Une autre urgence m’apparaît avec plus de netteté : refaire cité avec la jeunesse.
Le désintérêt apparent de nombreux jeunes pour leur ville, ou plus exactement leur distance vis-à-vis des formes classiques de participation civique, ne doit pas être lu comme une fatalité. J’y vois un signal.
Il faudra innover, y compris profondément, dans les modalités de leur implication dans la fabrique politique de la ville, comme dans les mécanismes de reddition de comptes.
Car une ville ne se transforme pas durablement sans énergie civique et cette énergie ne se décrète pas. Elle se construit.
Une question demeure, plus aiguë désormais.
Comment transformer durablement des systèmes urbains fragiles lorsque les outils institutionnels eux-mêmes portent une part de cette fragilité ? Cette question concerne Cotonou. Elle dépasse Cotonou. Elle concerne nombre de villes africaines. Et c’est peut-être l’un des défis les plus décisifs du tournant urbain du continent.
Cette expérience ne m’éloigne pas de mon livre. Elle le transforme. Car penser la ville est une chose. Être confronté à sa fabrique quotidienne en est une autre.
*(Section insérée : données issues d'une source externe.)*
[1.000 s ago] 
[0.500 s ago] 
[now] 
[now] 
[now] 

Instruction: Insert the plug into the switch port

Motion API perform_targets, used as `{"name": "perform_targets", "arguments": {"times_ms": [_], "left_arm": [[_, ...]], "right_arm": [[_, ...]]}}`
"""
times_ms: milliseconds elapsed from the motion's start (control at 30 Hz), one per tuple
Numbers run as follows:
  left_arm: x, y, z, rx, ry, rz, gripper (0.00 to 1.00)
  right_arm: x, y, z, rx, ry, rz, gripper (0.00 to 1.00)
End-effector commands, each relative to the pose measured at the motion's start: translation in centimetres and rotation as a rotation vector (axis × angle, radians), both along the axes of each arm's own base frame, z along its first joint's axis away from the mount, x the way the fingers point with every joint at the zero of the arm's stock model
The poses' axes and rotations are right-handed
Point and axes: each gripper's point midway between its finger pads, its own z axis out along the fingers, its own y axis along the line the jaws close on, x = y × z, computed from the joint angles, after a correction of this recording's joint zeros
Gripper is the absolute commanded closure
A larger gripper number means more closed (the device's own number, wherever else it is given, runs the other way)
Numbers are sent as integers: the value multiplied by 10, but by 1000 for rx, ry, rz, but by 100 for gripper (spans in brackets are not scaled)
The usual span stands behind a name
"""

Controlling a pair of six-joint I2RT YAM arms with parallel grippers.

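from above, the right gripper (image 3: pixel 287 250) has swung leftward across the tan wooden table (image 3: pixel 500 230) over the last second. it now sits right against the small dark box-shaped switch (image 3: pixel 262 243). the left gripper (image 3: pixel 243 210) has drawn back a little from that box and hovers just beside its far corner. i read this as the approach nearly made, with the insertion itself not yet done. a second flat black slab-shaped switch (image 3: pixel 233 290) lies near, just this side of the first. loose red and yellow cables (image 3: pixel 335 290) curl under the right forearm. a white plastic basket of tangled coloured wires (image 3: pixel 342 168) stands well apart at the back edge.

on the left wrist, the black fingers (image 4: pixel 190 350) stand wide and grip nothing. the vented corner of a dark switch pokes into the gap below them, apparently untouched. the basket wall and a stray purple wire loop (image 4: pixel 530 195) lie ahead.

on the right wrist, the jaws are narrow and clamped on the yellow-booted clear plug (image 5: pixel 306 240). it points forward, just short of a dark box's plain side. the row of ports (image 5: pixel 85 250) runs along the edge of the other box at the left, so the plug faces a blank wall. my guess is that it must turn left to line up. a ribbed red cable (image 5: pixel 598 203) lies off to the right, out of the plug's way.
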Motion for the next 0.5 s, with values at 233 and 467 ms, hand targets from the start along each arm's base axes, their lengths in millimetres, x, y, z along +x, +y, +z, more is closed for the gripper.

Les deux ne devraient pas s’ignorer. Elles devraient se féconder.
Les signes du possible
Et s’il me fallait résumer ce que ces huit semaines m’ont appris, ce serait peut-être ceci : la transformation ne commence pas seulement par les grandes réformes. Elle commence parfois par des gestes simples, des corrections immédiates, qui peuvent contribuer à restaurer la confiance parce qu’ils rendent tangible la possibilité du changement ; j’ai fait le constat que le désir de transformation est déjà présent chez de nombreux acteurs. C’est précisément sur cette énergie qu’il faut bâtir.
Le défi n’est pas seulement de mieux gérer la ville. Il est de réconcilier institutions, citoyens et action publique autour d’une logique de confiance, de responsabilité et de résultats.
Il est aussi d’inventer de nouvelles formes d’implication, notamment pour la jeunesse, sans laquelle aucune énergie civique durable ne peut être mobilisée.
C’est pourquoi le sens de mon appel de ralliement m’apparaît aujourd’hui avec plus de force encore.
Agir pour Cotonou, Ensemble.
Non comme un slogan. Comme une réponse politique à une réalité simple : aucune transformation durable n’est possible sans reconstruire l’action collective. C’est peut-être là, au fond, la première leçon du gouvernement de la ville réelle.
Et peut-être aussi l’opportunité que m’offre ce mandat : vivre le livre avant de finir de l’écrire.